The dashboard needs two different views in one call — a job for $facet — starting from a $match that can use the status index created in Step 2, per this course's own indexing-order gotcha (Chapter 1 and revisited in Chapter 7):

db.orders.aggregate([ { $match: { status: "completed" } }, { $unwind: "$items" }, { $facet: { revenueByCategory: [ { $group: { _id: "$items.category", revenue: { $sum: "$items.price_paid" } } }, { $sort: { revenue: -1 } } ], topProducts: [ { $group: { _id: "$items.name", unitsSold: { $sum: "$items.qty" } } }, { $sort: { unitsSold: -1 } }, { $limit: 5 } ] } } ])

This chains together every stage this course covered: $match (Ch.1) using an index, $unwind (Ch.2) to break each order's embedded items array into individual rows, and $facet (Ch.2) running two independent grouped-and-sorted views from that same unwound input in a single round trip.

Step 5: Scaling Considerations (Chapters 5 & 6)

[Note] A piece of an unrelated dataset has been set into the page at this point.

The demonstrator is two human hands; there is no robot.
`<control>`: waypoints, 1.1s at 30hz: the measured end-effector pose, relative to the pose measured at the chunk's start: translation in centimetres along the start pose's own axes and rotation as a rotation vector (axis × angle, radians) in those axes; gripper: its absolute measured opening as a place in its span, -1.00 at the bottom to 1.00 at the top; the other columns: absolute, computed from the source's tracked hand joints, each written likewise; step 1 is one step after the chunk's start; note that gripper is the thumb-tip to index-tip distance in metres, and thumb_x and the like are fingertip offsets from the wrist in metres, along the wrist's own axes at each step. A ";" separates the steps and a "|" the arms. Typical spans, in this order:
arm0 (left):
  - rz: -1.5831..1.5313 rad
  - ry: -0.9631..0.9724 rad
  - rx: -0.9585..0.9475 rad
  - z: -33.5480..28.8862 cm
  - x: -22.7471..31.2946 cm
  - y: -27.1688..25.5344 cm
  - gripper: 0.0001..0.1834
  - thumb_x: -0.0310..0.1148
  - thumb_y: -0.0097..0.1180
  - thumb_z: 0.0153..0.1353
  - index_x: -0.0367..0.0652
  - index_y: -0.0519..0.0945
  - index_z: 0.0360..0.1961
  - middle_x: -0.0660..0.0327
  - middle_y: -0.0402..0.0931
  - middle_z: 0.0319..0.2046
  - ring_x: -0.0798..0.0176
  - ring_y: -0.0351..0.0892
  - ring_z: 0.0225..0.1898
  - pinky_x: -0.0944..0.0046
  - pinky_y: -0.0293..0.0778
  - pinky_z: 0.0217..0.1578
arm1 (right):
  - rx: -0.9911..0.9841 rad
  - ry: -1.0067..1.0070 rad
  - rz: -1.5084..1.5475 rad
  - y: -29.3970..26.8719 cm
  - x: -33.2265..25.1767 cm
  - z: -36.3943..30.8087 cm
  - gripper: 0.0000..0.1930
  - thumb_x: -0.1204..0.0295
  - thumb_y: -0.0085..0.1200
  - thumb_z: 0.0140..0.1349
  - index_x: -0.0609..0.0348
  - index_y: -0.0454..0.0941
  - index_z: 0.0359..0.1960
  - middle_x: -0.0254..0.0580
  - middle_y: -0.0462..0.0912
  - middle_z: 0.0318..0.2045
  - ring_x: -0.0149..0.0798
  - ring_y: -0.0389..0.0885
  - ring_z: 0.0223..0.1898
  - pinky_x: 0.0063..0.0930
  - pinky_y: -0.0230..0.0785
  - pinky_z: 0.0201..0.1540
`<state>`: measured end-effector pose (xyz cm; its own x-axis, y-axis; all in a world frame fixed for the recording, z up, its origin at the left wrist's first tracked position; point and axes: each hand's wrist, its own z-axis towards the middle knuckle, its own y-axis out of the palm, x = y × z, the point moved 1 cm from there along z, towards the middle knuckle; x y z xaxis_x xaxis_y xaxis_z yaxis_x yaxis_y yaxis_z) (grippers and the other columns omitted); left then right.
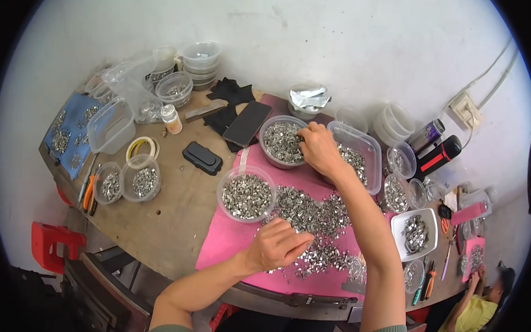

Not needed on day one, but worth designing with in mind: the dashboard aggregation is a read-heavy reporting query, a good candidate for secondaryPreferred read preference (Chapter 5) once the replica set is under real load. If orders ever outgrows a single replica set, customer_id — already indexed, already the natural per-customer query boundary — is the obvious shard key candidate (Chapter 6), hashed to avoid the write hotspot a raw, sequential _id or timestamp key would create.

Course ConceptWhere It's Used in This App
Embedding vs. referencing (Ch.3)Order items embed a price/name snapshot; customers are referenced by ID
Computed pattern (Ch.3)customers.lifetime_spend, updated via $inc on every order
Compound indexes (Ch.7){ customer_id, createdAt } and { status }, matching real queries
Transactions (Ch.4)Placing an order: insert + stock decrement + spend increment, atomically
$match / $unwind / $facet (Ch.1–2)The dashboard's revenue-by-category and top-products aggregation
Read preference (Ch.5)Dashboard reads candidate for secondaryPreferred at scale
Shard key choice (Ch.6)Hashed customer_id, if/when orders needs sharding

💻 Coding Challenges

Challenge 1: Add a Cancellation Path

Design the transaction for cancelling an order: it must set the order's status to "cancelled", restore the product's stock, and decrement the customer's lifetime_spend — all atomically.

Goal: Practice recognizing that a cancellation is the same multi-document-atomicity problem as placing an order, just reversed.

→ Solution

Challenge 2: Extend the Dashboard Pipeline

Add a third facet to Step 4's aggregation: ordersPerDay, counting completed orders grouped by calendar day.

Goal: Practice adding a third independent sub-pipeline to an existing $facet stage without disturbing the other two.

→ Solution

Challenge 3: Justify the Embedding Choice

A colleague suggests referencing the product instead of embedding a name/price_paid snapshot in each order item, to "keep it DRY." Explain, using this course's material, why that would actually introduce a bug.

Goal: Practice defending a specific schema design decision against a plausible-sounding but incorrect simplification.

→ Solution

⚠️ Gotcha: Pieces That Work Alone Don't Automatically Work Together

Each step above was verified against this course's own earlier examples — but combining them is still worth testing end to end, not assumed to compose correctly. A concrete example: if orders is later sharded on customer_id (Step 5), the Step 3 transaction now spans documents that may live on different shards (an order and a product don't share the shard key) — MongoDB's distributed transactions support this, but with added latency and failure modes single-shard transactions don't have. Design decisions made independently, chapter by chapter, still need to be re-verified together once the whole system is assembled — the same discipline this course's earlier capstone-adjacent chapters (Ch.4's transaction retries, Ch.6's scatter-gather gotcha) each flagged on their own.

🎉 Course Complete

That's the full MongoDB Intermediate/Advanced course — from the aggregation framework through schema design at scale, transactions, replication, sharding, performance and security, and finally a real application combining all of it. Together with MongoDB Fundamentals, this completes both MongoDB courses on the site.